## [Material for this exercise]
======
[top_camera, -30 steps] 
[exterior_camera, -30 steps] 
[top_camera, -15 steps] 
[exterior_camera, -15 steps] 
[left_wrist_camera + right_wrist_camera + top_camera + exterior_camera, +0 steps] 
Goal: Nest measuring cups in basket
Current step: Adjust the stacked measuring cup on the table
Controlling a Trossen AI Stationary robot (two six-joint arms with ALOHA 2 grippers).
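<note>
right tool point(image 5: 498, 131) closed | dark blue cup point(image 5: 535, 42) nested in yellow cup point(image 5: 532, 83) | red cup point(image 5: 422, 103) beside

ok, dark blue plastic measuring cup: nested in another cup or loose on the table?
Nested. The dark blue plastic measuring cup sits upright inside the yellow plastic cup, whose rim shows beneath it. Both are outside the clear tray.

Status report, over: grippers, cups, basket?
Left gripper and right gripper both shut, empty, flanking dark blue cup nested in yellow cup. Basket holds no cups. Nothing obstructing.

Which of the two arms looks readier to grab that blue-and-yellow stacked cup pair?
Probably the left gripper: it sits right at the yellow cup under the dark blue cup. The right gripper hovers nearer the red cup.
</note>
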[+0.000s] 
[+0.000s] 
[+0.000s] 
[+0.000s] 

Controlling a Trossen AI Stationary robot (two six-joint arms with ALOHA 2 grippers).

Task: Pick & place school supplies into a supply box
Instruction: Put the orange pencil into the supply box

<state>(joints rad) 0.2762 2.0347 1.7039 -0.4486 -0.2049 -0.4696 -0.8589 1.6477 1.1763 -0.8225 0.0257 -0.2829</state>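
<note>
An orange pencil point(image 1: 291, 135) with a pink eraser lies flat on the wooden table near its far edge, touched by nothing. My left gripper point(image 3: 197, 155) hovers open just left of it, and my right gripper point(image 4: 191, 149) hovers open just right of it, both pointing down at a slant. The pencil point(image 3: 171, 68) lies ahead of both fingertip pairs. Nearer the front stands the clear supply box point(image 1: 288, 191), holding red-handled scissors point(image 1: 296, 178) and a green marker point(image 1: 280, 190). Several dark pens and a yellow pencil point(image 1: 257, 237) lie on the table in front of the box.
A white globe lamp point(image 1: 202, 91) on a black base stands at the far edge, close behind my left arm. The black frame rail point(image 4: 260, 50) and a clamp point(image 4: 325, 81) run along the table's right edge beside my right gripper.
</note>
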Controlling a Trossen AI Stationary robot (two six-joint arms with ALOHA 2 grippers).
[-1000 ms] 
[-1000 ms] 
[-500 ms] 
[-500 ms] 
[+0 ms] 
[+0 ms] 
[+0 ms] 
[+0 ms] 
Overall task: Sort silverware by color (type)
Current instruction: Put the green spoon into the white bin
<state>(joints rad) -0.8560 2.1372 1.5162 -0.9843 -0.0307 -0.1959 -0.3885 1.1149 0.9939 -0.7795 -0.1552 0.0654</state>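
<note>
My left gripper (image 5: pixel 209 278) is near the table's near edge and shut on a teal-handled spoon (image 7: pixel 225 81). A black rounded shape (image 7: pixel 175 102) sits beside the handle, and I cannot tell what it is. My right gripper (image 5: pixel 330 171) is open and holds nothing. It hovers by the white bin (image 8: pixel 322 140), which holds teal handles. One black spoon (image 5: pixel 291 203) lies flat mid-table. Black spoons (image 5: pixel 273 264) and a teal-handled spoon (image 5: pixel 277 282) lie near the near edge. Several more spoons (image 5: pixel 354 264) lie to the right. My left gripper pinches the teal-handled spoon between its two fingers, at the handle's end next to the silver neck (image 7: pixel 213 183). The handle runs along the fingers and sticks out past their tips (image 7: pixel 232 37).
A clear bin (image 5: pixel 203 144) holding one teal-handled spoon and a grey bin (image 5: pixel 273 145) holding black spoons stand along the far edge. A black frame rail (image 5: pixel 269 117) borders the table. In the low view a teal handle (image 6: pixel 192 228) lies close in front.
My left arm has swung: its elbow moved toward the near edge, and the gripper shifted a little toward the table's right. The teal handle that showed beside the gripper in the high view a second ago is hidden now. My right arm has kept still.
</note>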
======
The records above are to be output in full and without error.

## [Finished task]
[top_camera, -30 steps] 
[exterior_camera, -30 steps] 
[top_camera, -15 steps] 
[exterior_camera, -15 steps] 
[left_wrist_camera + right_wrist_camera + top_camera + exterior_camera, +0 steps] 
Goal: Nest measuring cups in basket
Current step: Adjust the stacked measuring cup on the table
Controlling a Trossen AI Stationary robot (two six-joint arms with ALOHA 2 grippers).
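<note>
right tool point(image 5: 498, 131) closed | dark blue cup point(image 5: 535, 42) nested in yellow cup point(image 5: 532, 83) | red cup point(image 5: 422, 103) beside

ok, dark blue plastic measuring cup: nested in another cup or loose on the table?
Nested. The dark blue plastic measuring cup sits upright inside the yellow plastic cup, whose rim shows beneath it. Both are outside the clear tray.

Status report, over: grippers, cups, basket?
Left gripper and right gripper both shut, empty, flanking dark blue cup nested in yellow cup. Basket holds no cups. Nothing obstructing.

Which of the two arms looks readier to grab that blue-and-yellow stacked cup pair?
Probably the left gripper: it sits right at the yellow cup under the dark blue cup. The right gripper hovers nearer the red cup.
</note>
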[+0.000s] 
[+0.000s] 
[+0.000s] 
[+0.000s] 

Controlling a Trossen AI Stationary robot (two six-joint arms with ALOHA 2 grippers).

Task: Pick & place school supplies into a supply box
Instruction: Put the orange pencil into the supply box

<state>(joints rad) 0.2762 2.0347 1.7039 -0.4486 -0.2049 -0.4696 -0.8589 1.6477 1.1763 -0.8225 0.0257 -0.2829</state>
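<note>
An orange pencil point(image 1: 291, 135) with a pink eraser lies flat on the wooden table near its far edge, touched by nothing. My left gripper point(image 3: 197, 155) hovers open just left of it, and my right gripper point(image 4: 191, 149) hovers open just right of it, both pointing down at a slant. The pencil point(image 3: 171, 68) lies ahead of both fingertip pairs. Nearer the front stands the clear supply box point(image 1: 288, 191), holding red-handled scissors point(image 1: 296, 178) and a green marker point(image 1: 280, 190). Several dark pens and a yellow pencil point(image 1: 257, 237) lie on the table in front of the box.
A white globe lamp point(image 1: 202, 91) on a black base stands at the far edge, close behind my left arm. The black frame rail point(image 4: 260, 50) and a clamp point(image 4: 325, 81) run along the table's right edge beside my right gripper.
</note>
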Controlling a Trossen AI Stationary robot (two six-joint arms with ALOHA 2 grippers).
[-1000 ms] 
[-1000 ms] 
[-500 ms] 
[-500 ms] 
[+0 ms] 
[+0 ms] 
[+0 ms] 
[+0 ms] 
Overall task: Sort silverware by color (type)
Current instruction: Put the green spoon into the white bin
<state>(joints rad) -0.8560 2.1372 1.5162 -0.9843 -0.0307 -0.1959 -0.3885 1.1149 0.9939 -0.7795 -0.1552 0.0654</state>
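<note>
My left gripper (image 5: pixel 209 278) is near the table's near edge and shut on a teal-handled spoon (image 7: pixel 225 81). A black rounded shape (image 7: pixel 175 102) sits beside the handle, and I cannot tell what it is. My right gripper (image 5: pixel 330 171) is open and holds nothing. It hovers by the white bin (image 8: pixel 322 140), which holds teal handles. One black spoon (image 5: pixel 291 203) lies flat mid-table. Black spoons (image 5: pixel 273 264) and a teal-handled spoon (image 5: pixel 277 282) lie near the near edge. Several more spoons (image 5: pixel 354 264) lie to the right. My left gripper pinches the teal-handled spoon between its two fingers, at the handle's end next to the silver neck (image 7: pixel 213 183). The handle runs along the fingers and sticks out past their tips (image 7: pixel 232 37).
A clear bin (image 5: pixel 203 144) holding one teal-handled spoon and a grey bin (image 5: pixel 273 145) holding black spoons stand along the far edge. A black frame rail (image 5: pixel 269 117) borders the table. In the low view a teal handle (image 6: pixel 192 228) lies close in front.
My left arm has swung: its elbow moved toward the near edge, and the gripper shifted a little toward the table's right. The teal handle that showed beside the gripper in the high view a second ago is hidden now. My right arm has kept still.
</note>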

What was produced is the complete output.